DATA SHOWN Start Marker

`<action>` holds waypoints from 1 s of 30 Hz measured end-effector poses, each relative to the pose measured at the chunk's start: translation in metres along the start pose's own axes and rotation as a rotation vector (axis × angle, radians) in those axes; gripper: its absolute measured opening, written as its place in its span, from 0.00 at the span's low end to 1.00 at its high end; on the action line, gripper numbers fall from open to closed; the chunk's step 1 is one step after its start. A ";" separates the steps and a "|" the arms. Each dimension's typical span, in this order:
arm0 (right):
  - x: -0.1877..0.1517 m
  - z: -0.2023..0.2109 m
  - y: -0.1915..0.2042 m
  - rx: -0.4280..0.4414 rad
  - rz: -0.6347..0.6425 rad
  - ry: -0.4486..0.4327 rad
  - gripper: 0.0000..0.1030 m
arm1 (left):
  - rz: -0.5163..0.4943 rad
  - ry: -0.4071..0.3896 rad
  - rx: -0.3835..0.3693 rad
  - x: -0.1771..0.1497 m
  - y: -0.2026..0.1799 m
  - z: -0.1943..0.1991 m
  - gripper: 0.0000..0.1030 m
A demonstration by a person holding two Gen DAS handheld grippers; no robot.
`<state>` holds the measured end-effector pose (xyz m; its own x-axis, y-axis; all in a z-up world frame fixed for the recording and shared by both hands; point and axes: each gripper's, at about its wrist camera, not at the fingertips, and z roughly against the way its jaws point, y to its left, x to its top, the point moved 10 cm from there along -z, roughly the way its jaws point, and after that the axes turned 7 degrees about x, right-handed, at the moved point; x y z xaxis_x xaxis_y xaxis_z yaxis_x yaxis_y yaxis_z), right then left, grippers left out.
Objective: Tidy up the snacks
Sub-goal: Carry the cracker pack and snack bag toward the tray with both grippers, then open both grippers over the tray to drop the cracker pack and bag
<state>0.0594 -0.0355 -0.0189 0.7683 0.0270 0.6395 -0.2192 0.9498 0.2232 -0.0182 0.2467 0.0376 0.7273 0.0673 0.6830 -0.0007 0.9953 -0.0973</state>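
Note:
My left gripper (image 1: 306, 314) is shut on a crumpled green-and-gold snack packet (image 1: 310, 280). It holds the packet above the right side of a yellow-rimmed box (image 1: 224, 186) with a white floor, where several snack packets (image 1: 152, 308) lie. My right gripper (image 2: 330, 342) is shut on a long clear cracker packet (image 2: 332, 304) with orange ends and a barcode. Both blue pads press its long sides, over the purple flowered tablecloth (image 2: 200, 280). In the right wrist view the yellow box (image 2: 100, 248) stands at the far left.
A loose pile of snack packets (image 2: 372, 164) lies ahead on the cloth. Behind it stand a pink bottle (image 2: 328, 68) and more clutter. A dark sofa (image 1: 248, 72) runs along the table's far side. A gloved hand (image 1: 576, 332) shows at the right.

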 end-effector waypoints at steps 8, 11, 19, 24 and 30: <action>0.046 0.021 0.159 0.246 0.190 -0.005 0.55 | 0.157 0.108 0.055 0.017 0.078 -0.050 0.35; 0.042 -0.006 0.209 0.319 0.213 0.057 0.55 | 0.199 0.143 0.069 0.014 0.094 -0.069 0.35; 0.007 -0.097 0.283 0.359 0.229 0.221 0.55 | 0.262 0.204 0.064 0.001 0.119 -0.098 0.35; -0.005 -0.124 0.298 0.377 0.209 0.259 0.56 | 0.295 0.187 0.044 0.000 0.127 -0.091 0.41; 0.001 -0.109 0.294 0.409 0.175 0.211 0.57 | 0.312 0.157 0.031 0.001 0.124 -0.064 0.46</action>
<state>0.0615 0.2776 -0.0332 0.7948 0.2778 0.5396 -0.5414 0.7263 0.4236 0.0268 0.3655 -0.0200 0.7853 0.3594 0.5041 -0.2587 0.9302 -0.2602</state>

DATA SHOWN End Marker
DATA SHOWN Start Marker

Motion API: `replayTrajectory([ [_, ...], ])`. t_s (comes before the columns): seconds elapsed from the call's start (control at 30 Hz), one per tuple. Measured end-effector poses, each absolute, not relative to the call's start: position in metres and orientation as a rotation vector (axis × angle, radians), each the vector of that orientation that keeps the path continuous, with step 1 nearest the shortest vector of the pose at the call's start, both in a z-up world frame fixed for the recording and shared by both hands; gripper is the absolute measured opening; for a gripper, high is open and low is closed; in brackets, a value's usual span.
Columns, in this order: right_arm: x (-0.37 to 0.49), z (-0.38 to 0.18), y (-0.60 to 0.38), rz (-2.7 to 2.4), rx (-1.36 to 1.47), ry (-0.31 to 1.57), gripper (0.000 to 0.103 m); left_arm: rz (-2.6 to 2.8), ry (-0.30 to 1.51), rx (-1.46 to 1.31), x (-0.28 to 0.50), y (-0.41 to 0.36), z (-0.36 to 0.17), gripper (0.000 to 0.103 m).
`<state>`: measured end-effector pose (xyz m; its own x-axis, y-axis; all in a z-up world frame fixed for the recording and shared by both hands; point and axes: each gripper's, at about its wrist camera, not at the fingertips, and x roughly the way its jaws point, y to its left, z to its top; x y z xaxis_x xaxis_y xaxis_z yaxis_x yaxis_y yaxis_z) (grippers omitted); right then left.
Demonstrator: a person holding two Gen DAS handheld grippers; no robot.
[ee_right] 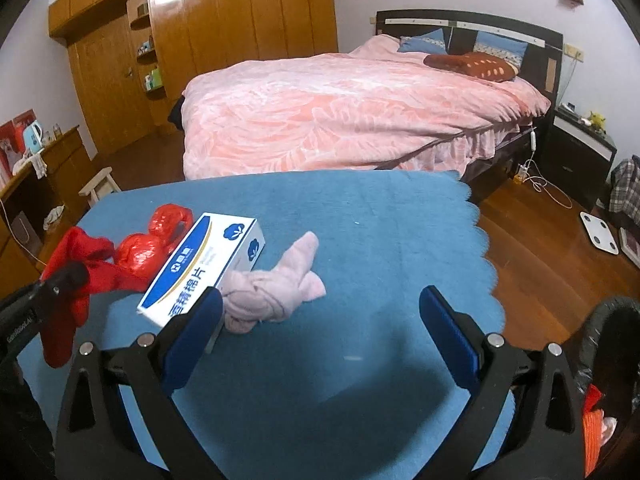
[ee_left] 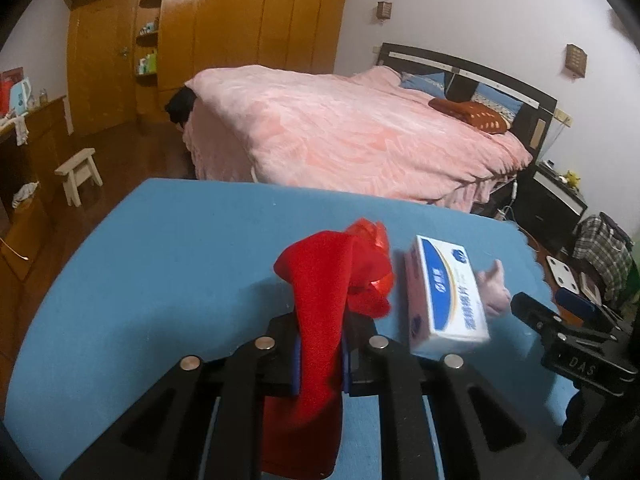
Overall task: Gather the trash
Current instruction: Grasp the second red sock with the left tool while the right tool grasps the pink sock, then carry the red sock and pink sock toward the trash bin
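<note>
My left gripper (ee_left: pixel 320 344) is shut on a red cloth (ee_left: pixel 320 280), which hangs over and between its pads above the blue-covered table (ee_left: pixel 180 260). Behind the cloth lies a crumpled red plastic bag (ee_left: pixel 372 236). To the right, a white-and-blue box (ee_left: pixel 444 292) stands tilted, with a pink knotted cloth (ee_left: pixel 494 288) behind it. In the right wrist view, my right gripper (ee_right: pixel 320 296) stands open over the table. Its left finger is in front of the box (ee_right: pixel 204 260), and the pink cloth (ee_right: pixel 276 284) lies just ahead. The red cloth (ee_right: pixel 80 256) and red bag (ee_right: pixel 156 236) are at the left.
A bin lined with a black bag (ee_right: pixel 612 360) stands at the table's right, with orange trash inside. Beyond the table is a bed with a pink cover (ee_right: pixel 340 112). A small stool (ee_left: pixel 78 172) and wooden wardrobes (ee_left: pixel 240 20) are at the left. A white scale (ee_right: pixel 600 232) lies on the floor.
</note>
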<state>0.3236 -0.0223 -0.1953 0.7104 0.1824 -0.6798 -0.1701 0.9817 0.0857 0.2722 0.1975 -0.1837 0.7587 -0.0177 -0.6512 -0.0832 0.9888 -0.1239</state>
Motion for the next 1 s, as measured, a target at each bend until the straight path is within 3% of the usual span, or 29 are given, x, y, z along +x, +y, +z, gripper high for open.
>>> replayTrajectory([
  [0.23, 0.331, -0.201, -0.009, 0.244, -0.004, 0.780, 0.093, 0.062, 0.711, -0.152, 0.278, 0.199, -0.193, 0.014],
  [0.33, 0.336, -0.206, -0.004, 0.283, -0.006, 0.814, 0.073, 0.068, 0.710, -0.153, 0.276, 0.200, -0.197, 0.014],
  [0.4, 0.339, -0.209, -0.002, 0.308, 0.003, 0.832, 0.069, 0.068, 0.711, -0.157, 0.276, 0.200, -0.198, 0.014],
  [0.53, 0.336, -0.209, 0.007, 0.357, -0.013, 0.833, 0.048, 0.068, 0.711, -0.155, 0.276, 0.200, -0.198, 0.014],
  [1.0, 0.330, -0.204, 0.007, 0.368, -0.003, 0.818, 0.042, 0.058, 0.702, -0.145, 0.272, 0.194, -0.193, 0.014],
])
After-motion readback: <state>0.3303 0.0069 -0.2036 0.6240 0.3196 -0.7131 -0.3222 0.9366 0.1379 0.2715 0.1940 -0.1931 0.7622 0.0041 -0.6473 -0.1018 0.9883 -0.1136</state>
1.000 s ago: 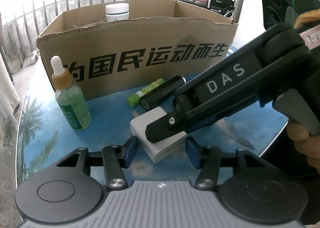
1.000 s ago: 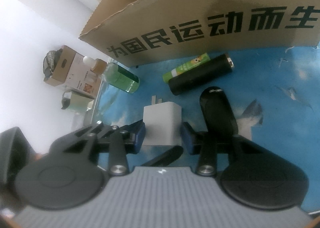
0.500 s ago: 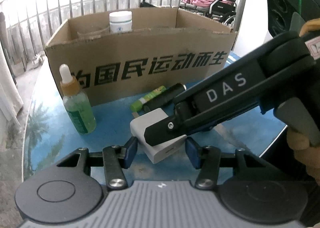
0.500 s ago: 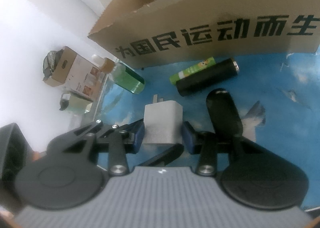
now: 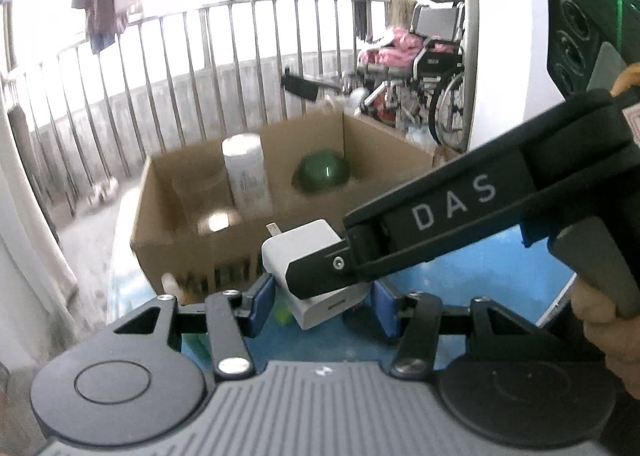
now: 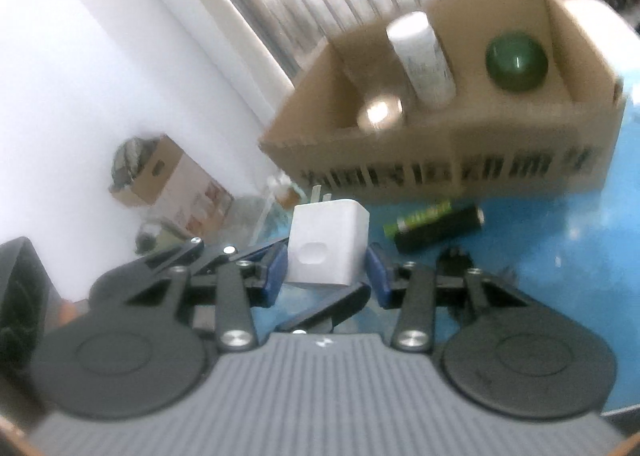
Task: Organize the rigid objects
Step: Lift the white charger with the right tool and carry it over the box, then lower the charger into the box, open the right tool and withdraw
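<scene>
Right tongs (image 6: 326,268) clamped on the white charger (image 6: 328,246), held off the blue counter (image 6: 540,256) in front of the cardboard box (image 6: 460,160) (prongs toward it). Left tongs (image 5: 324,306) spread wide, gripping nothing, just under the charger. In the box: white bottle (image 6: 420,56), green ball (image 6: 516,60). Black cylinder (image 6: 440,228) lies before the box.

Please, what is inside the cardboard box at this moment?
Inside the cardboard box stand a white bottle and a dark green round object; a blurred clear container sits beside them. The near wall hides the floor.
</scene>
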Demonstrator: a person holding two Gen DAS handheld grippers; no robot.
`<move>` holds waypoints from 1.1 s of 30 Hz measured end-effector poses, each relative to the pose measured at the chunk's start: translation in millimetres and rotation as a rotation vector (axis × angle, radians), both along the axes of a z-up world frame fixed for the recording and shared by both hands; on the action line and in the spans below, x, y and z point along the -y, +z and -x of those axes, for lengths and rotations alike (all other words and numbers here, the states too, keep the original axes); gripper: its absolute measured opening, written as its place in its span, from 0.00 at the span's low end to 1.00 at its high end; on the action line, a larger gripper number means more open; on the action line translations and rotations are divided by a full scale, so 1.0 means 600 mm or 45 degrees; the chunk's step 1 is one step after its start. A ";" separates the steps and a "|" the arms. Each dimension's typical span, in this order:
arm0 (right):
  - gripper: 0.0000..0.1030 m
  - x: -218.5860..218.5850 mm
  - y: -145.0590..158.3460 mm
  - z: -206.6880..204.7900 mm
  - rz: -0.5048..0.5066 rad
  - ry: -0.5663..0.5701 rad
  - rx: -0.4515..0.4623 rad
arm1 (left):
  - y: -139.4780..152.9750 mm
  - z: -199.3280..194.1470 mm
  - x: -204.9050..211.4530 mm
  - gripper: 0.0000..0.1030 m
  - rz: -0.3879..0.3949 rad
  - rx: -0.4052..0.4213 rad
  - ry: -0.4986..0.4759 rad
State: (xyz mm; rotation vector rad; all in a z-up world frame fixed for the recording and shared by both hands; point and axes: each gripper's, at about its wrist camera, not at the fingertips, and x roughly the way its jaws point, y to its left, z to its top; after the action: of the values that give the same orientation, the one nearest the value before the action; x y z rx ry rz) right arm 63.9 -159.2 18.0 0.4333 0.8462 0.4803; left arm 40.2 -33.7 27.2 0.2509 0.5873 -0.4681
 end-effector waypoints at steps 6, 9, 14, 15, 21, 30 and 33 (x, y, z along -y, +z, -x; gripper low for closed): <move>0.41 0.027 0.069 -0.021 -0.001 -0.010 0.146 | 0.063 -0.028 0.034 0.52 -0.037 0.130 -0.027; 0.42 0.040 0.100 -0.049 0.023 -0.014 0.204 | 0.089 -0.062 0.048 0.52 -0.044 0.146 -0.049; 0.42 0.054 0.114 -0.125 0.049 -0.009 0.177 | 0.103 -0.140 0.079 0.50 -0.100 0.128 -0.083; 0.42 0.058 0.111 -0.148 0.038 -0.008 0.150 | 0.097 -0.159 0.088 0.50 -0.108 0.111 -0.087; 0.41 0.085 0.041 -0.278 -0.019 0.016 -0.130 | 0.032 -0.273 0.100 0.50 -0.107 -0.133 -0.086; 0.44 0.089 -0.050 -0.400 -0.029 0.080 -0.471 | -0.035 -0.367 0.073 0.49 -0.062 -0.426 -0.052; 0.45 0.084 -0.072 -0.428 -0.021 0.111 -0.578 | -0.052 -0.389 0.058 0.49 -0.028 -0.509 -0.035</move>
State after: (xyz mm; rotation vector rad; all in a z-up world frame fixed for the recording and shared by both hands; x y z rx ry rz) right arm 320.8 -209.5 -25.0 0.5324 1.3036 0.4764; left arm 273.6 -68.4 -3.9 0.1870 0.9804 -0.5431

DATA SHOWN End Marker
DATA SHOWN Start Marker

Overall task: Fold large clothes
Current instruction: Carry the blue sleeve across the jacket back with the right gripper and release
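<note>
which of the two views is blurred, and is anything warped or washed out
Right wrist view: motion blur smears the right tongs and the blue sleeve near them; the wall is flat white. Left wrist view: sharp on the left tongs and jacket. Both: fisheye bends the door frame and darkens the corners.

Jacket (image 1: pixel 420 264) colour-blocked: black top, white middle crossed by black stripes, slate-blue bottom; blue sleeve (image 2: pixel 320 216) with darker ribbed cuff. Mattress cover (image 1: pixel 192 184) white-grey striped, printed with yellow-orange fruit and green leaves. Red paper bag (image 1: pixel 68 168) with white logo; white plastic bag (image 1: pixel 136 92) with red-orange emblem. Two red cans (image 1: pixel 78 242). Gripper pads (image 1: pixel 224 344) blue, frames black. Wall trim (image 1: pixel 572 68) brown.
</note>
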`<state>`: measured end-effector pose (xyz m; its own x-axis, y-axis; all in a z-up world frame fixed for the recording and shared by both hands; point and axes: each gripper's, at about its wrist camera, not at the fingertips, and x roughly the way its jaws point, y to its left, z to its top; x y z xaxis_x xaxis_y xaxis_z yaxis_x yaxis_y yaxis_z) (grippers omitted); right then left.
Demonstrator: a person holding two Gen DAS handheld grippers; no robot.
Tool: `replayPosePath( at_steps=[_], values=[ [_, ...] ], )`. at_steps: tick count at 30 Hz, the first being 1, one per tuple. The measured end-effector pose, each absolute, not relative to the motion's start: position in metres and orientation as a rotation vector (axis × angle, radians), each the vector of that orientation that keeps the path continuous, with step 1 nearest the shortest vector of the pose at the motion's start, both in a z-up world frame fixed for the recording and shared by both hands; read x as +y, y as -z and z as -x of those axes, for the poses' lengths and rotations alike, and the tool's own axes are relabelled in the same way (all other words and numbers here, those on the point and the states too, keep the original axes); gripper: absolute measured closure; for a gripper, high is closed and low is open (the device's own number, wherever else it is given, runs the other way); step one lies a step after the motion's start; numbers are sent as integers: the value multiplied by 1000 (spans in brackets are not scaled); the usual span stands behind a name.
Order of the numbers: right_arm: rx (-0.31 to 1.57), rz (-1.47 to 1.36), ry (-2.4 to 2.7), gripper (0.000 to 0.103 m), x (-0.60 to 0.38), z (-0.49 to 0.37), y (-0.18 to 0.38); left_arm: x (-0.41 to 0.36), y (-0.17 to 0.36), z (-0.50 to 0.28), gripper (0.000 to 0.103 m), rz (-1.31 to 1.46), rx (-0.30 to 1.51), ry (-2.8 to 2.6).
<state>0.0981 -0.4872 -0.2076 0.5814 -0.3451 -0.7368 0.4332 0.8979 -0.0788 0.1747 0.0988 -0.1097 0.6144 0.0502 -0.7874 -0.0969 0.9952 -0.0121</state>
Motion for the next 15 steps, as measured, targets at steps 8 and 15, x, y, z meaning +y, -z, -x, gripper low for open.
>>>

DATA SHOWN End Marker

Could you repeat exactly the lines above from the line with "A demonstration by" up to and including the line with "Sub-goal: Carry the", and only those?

A demonstration by a person holding two Gen DAS handheld grippers; no robot.
`<state>` holds the measured end-effector pose (xyz m; its own x-axis, y-axis; all in a z-up world frame fixed for the recording and shared by both hands; point and axes: each gripper's, at about its wrist camera, not at the fingertips, and z roughly against the way its jaws point, y to its left, x to its top, the point moved 10 cm from there along -z, roughly the way its jaws point, and after that the axes turned 7 degrees about x, right-handed, at the moved point; x y z xaxis_x xaxis_y xaxis_z yaxis_x yaxis_y yaxis_z), right then left, grippers left out.
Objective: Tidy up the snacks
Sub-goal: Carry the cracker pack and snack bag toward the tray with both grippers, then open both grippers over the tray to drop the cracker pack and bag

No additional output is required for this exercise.